Of the 104 cases in the current study, two or more LBs were detected in 59 (56.7%). In literature, multiple LBs have been reported to be seen at the rate of 30%, so the rate in the current study was higher than these findings in literature (2). The mean size of LBs in the current study was < 1 cm. When there is no joint fluid, it can be particularly difficult to identify LBs on MRI. Fragment size is important as it can affect the selection of arthroscopic or open surgical treatment.

There were some limitations of this study, primarily that it was retrospective in design and the diagnosis of LBs was made based on the MR images. As arthroscopic removal of the LBs was not applied to all the patients, no comparison could be made with the gold standard method in diagnosis. However, this limitation can be considered to have been minimized as all the MR images were evaluated by a musculoskeletal radiologist with 15 years of experience; the LBs were well-identified with typical MRI characteristics. Another limitation of this study was that since our hospital serves as an adult hospital, we could not include pediatric patients in this study. Strong aspects of the study can be considered to be the large sample size and that the recesses and bursae of the knee joint were examined systematically and separately to be able to clearly identify the localization of the LBs.

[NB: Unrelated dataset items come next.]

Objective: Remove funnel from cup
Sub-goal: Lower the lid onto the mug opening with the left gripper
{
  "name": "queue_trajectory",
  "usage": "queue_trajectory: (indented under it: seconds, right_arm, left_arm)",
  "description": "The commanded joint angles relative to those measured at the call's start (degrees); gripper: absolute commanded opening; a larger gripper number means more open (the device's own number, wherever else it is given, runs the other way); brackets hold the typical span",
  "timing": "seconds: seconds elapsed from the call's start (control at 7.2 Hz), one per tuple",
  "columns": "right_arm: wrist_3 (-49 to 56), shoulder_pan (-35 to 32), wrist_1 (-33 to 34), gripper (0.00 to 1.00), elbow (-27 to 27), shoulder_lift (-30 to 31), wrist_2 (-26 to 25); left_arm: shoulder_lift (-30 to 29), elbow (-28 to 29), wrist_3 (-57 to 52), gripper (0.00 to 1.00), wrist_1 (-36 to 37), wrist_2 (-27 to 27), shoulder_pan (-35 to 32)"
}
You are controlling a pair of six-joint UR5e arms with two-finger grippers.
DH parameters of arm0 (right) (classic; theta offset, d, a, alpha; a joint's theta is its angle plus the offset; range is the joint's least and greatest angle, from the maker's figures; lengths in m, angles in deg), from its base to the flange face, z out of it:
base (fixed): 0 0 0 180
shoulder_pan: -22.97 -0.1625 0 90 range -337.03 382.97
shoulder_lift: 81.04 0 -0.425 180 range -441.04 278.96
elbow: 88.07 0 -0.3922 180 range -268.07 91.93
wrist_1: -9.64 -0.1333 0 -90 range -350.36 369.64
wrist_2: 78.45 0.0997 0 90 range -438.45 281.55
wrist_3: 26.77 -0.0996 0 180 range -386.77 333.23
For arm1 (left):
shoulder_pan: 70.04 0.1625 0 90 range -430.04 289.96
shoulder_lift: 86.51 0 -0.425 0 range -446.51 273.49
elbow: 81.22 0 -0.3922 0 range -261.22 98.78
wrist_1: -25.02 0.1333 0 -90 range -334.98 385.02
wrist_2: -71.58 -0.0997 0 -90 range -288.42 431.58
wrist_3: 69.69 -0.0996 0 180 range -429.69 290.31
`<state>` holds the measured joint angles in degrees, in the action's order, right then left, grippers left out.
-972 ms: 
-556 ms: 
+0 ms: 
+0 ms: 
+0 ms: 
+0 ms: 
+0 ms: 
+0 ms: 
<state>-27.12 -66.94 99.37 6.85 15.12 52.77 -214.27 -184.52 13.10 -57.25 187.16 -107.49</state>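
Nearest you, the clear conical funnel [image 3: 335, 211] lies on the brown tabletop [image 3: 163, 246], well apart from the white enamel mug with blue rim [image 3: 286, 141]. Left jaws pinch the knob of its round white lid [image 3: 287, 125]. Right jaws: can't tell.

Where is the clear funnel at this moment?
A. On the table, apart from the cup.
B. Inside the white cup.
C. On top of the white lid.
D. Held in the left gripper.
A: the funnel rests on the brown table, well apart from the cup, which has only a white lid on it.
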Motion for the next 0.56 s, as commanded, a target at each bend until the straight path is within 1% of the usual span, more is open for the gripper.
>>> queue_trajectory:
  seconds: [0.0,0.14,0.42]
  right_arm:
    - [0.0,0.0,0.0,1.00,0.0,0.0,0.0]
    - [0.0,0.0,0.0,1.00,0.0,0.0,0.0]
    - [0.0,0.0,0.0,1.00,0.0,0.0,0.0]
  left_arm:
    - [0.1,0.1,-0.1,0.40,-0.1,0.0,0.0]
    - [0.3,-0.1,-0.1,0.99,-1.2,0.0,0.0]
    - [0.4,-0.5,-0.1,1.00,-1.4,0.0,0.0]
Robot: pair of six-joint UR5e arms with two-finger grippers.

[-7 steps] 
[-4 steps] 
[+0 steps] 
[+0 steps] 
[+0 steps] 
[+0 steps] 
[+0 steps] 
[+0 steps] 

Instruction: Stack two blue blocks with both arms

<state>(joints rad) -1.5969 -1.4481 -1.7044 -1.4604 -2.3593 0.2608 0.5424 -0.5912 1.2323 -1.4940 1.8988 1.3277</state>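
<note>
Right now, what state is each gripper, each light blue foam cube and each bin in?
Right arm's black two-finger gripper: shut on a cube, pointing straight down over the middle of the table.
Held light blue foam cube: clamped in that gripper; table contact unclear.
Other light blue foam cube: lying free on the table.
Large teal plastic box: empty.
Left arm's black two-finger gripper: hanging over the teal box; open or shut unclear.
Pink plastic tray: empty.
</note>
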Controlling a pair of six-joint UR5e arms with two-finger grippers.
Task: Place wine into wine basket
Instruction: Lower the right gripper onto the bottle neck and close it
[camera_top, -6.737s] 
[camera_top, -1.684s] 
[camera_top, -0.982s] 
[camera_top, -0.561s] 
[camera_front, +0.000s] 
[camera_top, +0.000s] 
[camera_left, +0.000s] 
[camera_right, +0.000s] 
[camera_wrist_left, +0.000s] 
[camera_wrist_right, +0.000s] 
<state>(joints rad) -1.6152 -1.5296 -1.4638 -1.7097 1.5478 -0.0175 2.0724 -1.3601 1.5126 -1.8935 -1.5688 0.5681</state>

In conclusion, when LBs are in an unusual anatomic localization they can often be overlooked, and repeated internal derangement can cause the development of early OA. It has been reported that surgical removal of LBs in cases with chronic OA has increased the cure rates. Therefore, the correct identification of the presence of LBs, the number, and the anatomic localization, is critical in the determination of the appropriate treatment and the success of that treatment. The results of this study showed that localization was mostly in the posterior, primarily in the PCL recess and the subpopliteal recess and most were multiple.